A different kind of Microformat

Say you've just created an application, and it uses a new type of file. This new type of file will be identified by its very own file extension, associated with the new app.

For example, you might use a ".snapper" file extension, even though the file itself is just "xml".

The ".snapper" filename is not very helpful to a user, as it hides the fact that this is an xml file. The only way for a person to work out that this is an xml file, would be to look inside.

Conversely, a ".xml" file extension would be unhelpful to the operating system, as it hides the fact that this is a snapper file. Again, the only way to work out that this is a snapper file, would be to look inside, and find the schema that this document matches (if any) (knowing me, probably none... sorry).

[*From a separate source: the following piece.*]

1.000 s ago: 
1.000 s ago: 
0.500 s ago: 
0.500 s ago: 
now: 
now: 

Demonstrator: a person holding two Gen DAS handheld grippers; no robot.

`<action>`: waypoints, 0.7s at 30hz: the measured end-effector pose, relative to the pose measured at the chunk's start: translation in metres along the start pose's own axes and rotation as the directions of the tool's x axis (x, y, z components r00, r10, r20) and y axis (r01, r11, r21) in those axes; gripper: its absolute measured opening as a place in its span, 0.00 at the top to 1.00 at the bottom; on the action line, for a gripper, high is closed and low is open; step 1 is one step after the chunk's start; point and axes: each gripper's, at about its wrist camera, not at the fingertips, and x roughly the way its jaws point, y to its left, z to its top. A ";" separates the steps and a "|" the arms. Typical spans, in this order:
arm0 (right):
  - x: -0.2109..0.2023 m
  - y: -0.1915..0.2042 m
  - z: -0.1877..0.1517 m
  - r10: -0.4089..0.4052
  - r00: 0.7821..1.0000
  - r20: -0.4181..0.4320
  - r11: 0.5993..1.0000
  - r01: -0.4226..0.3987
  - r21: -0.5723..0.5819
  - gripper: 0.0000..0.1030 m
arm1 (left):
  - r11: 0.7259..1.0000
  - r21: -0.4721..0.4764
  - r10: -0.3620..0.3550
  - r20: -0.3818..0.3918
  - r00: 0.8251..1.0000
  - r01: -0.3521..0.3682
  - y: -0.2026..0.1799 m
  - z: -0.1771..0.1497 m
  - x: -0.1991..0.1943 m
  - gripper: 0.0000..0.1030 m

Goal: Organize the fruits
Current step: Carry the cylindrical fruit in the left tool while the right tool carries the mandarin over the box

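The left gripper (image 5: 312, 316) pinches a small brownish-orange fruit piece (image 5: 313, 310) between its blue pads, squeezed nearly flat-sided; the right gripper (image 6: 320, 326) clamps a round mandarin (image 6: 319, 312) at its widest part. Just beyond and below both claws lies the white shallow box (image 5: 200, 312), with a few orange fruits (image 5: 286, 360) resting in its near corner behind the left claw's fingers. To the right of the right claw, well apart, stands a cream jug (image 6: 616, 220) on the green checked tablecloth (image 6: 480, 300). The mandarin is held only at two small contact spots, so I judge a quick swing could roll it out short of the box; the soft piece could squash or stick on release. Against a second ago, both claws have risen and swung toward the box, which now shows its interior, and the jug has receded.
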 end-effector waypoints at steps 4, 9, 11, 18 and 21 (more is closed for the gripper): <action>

And this is a common scenario, particularly with variations of xml files.

So i'm suggesting a new micro-format, and this micro-format has nothing to do with the current microformat buzz on the internet. This is to do with multiple file extensions, set theory, cascading inheritance, and all sorts of tricky stuff. Yet it's very simple.

You can pick it up in under a minute.

(continues...)

Instead of just one file extension, why not give a file a whole bunch of file extensions, starting with the least specific and ending with the most specific!

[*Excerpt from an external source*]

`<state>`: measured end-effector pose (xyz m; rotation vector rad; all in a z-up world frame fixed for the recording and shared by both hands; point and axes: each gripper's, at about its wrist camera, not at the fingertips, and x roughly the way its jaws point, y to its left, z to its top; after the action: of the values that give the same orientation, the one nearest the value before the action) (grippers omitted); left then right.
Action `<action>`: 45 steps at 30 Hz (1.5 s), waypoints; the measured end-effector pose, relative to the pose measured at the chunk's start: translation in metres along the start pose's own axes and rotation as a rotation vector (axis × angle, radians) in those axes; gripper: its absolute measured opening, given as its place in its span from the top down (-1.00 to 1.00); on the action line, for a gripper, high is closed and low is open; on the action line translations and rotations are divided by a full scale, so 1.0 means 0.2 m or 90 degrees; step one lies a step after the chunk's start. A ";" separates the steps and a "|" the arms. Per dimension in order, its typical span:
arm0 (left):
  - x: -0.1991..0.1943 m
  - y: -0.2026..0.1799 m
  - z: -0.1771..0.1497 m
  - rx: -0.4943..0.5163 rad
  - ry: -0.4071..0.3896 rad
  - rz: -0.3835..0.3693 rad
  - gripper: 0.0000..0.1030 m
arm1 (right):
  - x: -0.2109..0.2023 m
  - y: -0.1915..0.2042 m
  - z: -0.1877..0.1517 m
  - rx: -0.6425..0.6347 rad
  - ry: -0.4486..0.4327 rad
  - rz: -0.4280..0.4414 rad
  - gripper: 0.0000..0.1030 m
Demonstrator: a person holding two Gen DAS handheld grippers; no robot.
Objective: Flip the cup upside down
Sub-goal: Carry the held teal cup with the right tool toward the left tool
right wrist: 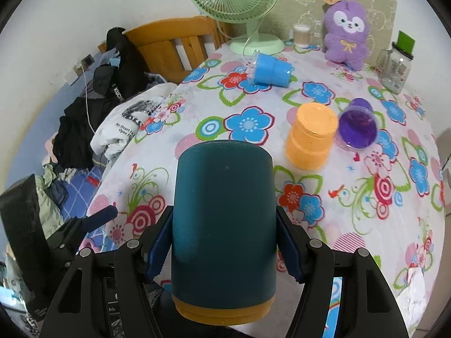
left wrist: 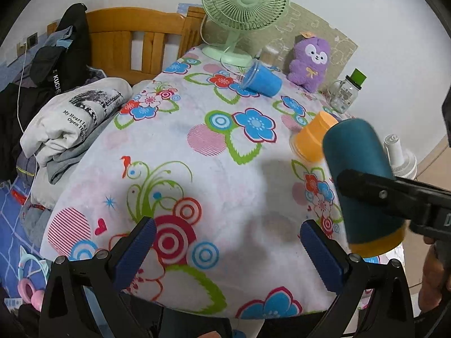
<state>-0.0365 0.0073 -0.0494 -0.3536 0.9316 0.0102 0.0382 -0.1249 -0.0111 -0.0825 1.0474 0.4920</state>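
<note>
My right gripper is shut on a dark teal cup with an orange rim. The cup is upside down, rim low and closed base up, held above the near edge of the flowered table. It also shows in the left wrist view at the right, clamped by the right gripper's black finger. My left gripper is open and empty over the table's front edge.
An orange cup stands upside down mid-table. A purple cup and a blue cup lie on their sides. A green fan, a purple plush and a glass jar stand at the back. Clothes pile on the bed at left.
</note>
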 end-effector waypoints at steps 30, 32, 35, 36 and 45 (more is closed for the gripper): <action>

An over the top example would be:

MyTimesheetSettings.txt.sgml.xml.snapper

What does this file name mean?

  • Everything before the first dot is the name itself.
  • After the first dot we have the most general type of the file: it's a text file.
  • Then we have a more specific rule: it's an sgml file.
  • Then a more specific fact again: this particular sgml file is xml.
  • Then a more specific fact again: this particular xml file is of type 'snapper'.

Now this could be useful if, for example, the only verb defined for .snapper files is 'open', but the 'edit' verb is defined for .xml files.

Or maybe on your system, you don't know how to edit xml files, but you do know how to edit text files. Then, right clicking on the file in windows explorer, you'd not only have the choice to open the file with TimeSnapper, for example, but also to edit it with a text editor.

Today we often layer a specific format inside a general open format. And general open formats are built upon more general, more open, formats. (We could be fancy and call it some kind of aristotelian hierarchical classification system... but it's been too long since i read sophie's world, so i'm not gonna keep pretending i remember that stuff)

Anyway, I came up with this idea for a different reason altogether.

Bloody Polyglotics Again!

What if a file combined two languages, intermingled in the one document. For example, what if a file could be opened both as a valid sql file, say, and as a seXml file. Or as a C# file, and a seXml file.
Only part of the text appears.